Learn ML.NET with this step-by-step C# tutorial. Build, train, and deploy your first machine learning model in .NET with practical code examples.
If you've ever wanted to add machine learning to a .NET application without leaving C#, this ML.NET tutorial is where you start. ML.NET is Microsoft's open-source, cross-platform framework that lets C# and F# developers build, train, and deploy custom machine learning models — no Python required, no context switching, just the language and ecosystem you already know.
In this hands-on guide, you'll build a complete machine learning model in C# from scratch. We'll walk through real, runnable code that loads data, trains a binary classification model, evaluates its accuracy, and makes predictions — all using ML.NET in a standard .NET console application.
By the end, you'll understand the ML.NET pipeline architecture, know how to pick the right algorithm for your problem, and have a working model you can integrate into any .NET application.
What Is ML.NET and Why Should C# Developers Care?

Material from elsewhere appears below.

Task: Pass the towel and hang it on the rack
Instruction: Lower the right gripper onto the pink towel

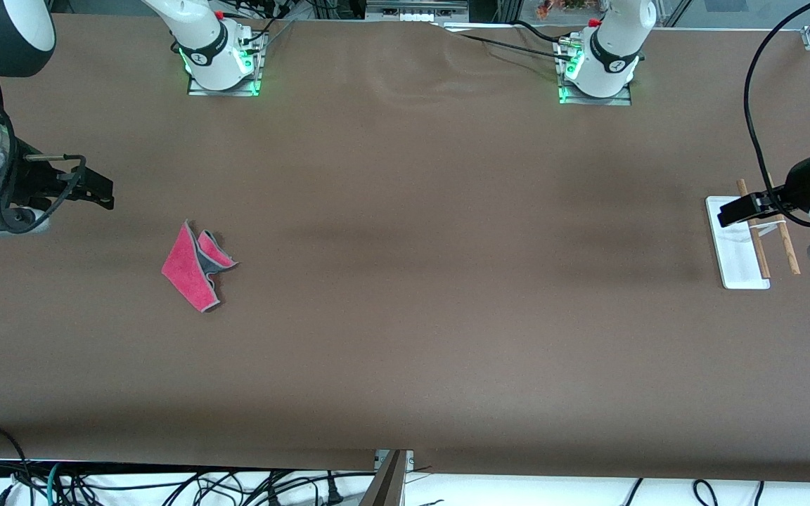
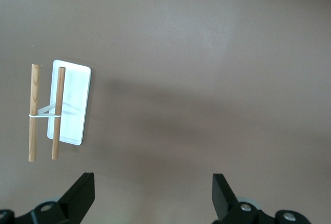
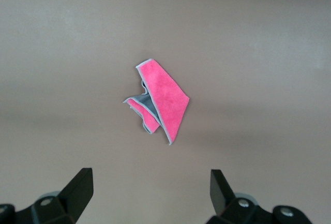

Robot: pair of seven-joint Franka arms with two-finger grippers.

ML.NET is a machine learning framework built specifically for .NET developers. Released by Microsoft, it provides a first-class way to integrate ML into your existing C# applications without relying on external services or learning an entirely new language.
Here's why ML.NET stands out for .NET teams:
- No Python dependency — Train and consume models entirely in C#. Your ML code lives alongside your business logic, shares the same types, and deploys the same way.
- Production-ready performance — ML.NET models run natively in .NET. No inter-process calls, no REST overhead, no serialization bottlenecks. Inference is fast and memory-efficient.
- Broad algorithm support — Classification, regression, clustering, anomaly detection, recommendation, ranking, time series forecasting, and image classification are all built in.
- AutoML included — Not sure which algorithm to pick? ML.NET's AutoML automatically searches across algorithms and hyperparameters to find the best model for your data.
- ONNX interoperability — Import models trained in TensorFlow, PyTorch, or scikit-learn via ONNX format, then serve them through ML.NET's prediction engine.
If your application already runs on .NET, ML.NET eliminates the operational complexity of maintaining a separate Python microservice just for ML predictions.
ML.NET Tutorial: Setting Up Your Project
Let's build a sentiment analysis model — a binary classifier that predicts whether a product review is positive or negative. This is one of the most practical ML.NET examples because it demonstrates the full pipeline with a simple, understandable dataset.
Prerequisites
- .NET 8 SDK or later (works with .NET 9 as well)
- Any code editor (Visual Studio, VS Code, or Rider)
- Basic C# knowledge
Create the Project and Install ML.NET
Open your terminal and create a new console application:
// Run these commands in your terminal:
// dotnet new console -n SentimentAnalysis
// cd SentimentAnalysis
// dotnet add package Microsoft.ML
That single NuGet package gives you the entire ML.NET framework — data loading, transformations, trainers, and the prediction engine.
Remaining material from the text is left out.